FIG. 9 is a diagram showing a relationship between a charging current lower limit value and alarm instruction control information according to the embodiment.

[Explanation of symbols]

 10 Transformer circuit 20 Inverter circuit 33 Telemetry receiving circuit 34 Inverter control circuit 35 Charging control circuit 53 Secondary battery 54 Current monitoring resistor 56 Charging monitoring control circuit 57 Telemetry transmission circuit 60 Rectification circuit for power reception

 ─────────────────────────────────────────────────── ─── Continuation of the front page (72) Inventor Mari Okazaki 1500 Inoguchi, Nakai-cho, Ashigarashie-gun, Kanagawa Prefecture Cardio Pacing Research Laboratory Co., Ltd. (72) Masafumi Mashima Inoguchi, Nakai-cho, Ashigagami-gun, Kanagawa 1500 Car Corporation Geopacing Research Laboratory (72) Inventor Katsuya Hirachi 1500 Inoguchi, Nakai-cho, Ashigaragami-gun, Kanagawa Prefecture Car Geopacing Research Laboratory (72) Inventor Koji Kuwana 1500 Inoguchi, Nakai-cho, Ashigagami-gun, Kanagawa Car Geopacing Research Laboratory

Claims (4)

[Claims] 1. A battery embedded in a living body for supplying electric energy to a device implanted in the living body,
A transcutaneous charging unit for transcutaneously transmitting the AC electromagnetic field for charging the battery in the living body outside the body, and monitoring the charging status of the battery in the living body, A charging status monitoring means for transcutaneously transmitting charging monitoring information to the outside of the body, and the charging monitoring information sent from the charging status monitoring means outside the body, and the transcutaneous charging according to the content of the signal.

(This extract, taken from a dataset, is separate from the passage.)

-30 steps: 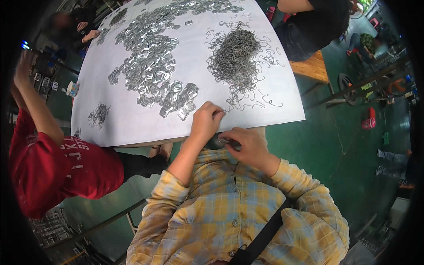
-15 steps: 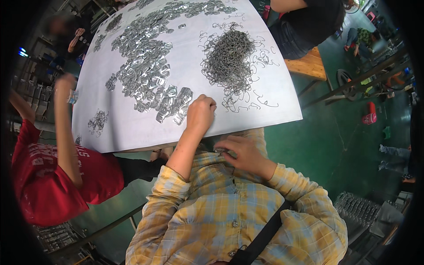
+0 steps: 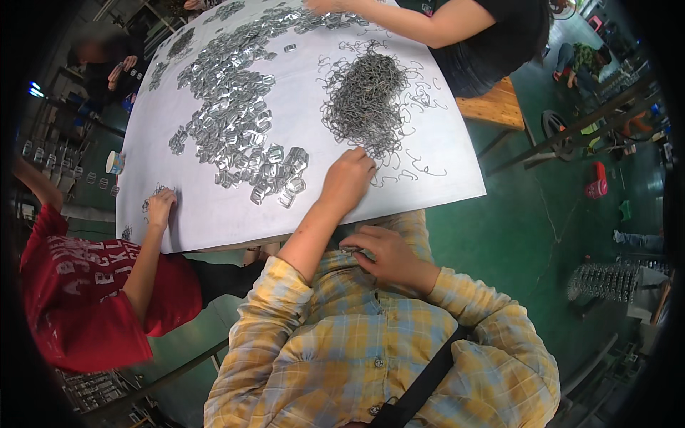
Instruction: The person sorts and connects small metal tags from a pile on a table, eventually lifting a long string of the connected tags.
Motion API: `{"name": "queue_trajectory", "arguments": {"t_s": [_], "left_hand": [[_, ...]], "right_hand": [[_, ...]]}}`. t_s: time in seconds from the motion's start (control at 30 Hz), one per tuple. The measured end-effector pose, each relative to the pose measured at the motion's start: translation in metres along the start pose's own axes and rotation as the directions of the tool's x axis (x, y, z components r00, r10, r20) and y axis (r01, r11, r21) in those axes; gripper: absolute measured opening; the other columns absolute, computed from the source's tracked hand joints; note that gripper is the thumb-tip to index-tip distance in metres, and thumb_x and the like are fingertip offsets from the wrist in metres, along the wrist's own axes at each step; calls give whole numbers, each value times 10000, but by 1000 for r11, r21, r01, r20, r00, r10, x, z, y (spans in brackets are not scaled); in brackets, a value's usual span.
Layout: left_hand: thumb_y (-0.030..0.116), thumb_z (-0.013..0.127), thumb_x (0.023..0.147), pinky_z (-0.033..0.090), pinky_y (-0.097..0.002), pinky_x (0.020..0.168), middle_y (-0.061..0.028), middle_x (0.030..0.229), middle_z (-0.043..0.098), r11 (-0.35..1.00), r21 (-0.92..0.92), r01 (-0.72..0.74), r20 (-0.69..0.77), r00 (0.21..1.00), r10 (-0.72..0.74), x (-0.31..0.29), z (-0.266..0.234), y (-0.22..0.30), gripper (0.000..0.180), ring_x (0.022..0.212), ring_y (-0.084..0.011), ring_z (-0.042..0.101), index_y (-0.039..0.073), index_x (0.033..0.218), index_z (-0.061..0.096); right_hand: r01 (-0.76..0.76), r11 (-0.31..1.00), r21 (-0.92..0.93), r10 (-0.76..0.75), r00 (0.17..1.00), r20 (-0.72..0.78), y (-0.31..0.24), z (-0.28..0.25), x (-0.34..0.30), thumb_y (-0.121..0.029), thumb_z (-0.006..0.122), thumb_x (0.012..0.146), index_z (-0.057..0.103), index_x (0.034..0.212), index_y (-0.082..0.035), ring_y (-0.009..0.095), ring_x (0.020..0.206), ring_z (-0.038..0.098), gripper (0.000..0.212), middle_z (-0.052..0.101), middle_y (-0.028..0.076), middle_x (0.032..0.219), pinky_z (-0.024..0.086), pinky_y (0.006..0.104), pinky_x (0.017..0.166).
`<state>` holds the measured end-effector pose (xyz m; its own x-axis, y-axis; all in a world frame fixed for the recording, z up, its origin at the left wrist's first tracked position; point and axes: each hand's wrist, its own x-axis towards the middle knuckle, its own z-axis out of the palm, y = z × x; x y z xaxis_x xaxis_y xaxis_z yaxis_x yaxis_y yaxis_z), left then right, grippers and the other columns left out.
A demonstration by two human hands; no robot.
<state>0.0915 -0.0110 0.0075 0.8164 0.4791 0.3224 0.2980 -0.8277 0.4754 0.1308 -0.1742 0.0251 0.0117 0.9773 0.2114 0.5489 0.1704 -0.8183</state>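
Observation:
My left hand lies on the white tabletop, fingers curled together at the near edge of a heap of thin wire hooks. Its fingertips are partly hidden, so what they pinch does not show. Just off the table's front edge, my right hand is over my lap, with a small shiny metal piece between thumb and fingers. To the left of my left hand spreads a long pile of flat silvery metal clips, whose nearest pieces are close to the hand.
At the left, a person in a red shirt has a hand on a small group of hooks. Another person's arm reaches over the far right of the table. A wooden bench stands to the right. A paper cup is by the left edge.
My left hand has moved right and slightly away from me, to the hooks. The red-shirted person's hand has come down onto the table, and another person's arm now reaches in at the far side.

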Motion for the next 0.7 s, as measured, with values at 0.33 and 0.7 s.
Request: {"name": "queue_trajectory", "arguments": {"t_s": [0.33, 0.7], "left_hand": [[53, 575, 648, 512, -354, 589, -125, 764, 590, 859, 448, -249, 192, 965, 180, 20, 15, 18, 82, 719, -259, 600, 11, 612, 636], [48, 575, 691, 441, -363, 600, -112, 759, 549, 999, 35, 16, 91, 996, -19, 8, -1, -5, 45, 674, -259, 558, 4, 697, 569]], "right_hand": [[4, 1000, 6, -4, 999, -32, 4, 7, -3, -30, 599, 712, 584, 989, -94, 301, 810, 547, 285, 527, 95, 832, 454, 406, 688], [83, 996, 25, -81, 994, -70, 4, 14, -7, -18, 609, 693, 587, 958, -51, 311, 848, 559, 268, 536, 107, 863, 459, 414, 723]]}}
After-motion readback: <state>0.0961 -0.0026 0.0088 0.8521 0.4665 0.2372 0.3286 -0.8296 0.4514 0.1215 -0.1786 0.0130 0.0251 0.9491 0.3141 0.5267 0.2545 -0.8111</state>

In a percutaneous charging device for a living body implanting device having a charging control means for controlling the operation of the means, the percutaneous charging means intermittently generates an AC electromagnetic field for charging the battery, and the AC electromagnetic field is A percutaneous charging device for a living body implanting device, characterized in that charging monitoring information is transmitted and received between the charging status monitoring means and the charging control means during a time when the charging is not occurring. 2. The charging control means intermittently generates an AC electromagnetic field in the transcutaneous charging means when the electromotive voltage of the battery does not reach a predetermined voltage as a result of monitoring by the charging status monitoring means, 3. The transcutaneous charging means stops the generation of an alternating electromagnetic field when the electromotive voltage of the battery reaches a predetermined voltage.
A percutaneous charging device for a living body implantation device as described above. 3. The charge control means, if the electromotive voltage of the battery does not reach a predetermined voltage as a result of monitoring by the charge status monitoring means, depending on the magnitude of the difference between the charge current value and the predetermined value. The transcutaneous charging device for a living body implanting device according to claim 1, wherein the intensity of the alternating electromagnetic field is controlled so that the charging current value becomes the predetermined value. 4. The alarm generation means for issuing an alarm when the charging current for the battery does not reach a predetermined value as a result of the monitoring by the charging status monitoring means.
A percutaneous charging device for a living body implanting device as described above.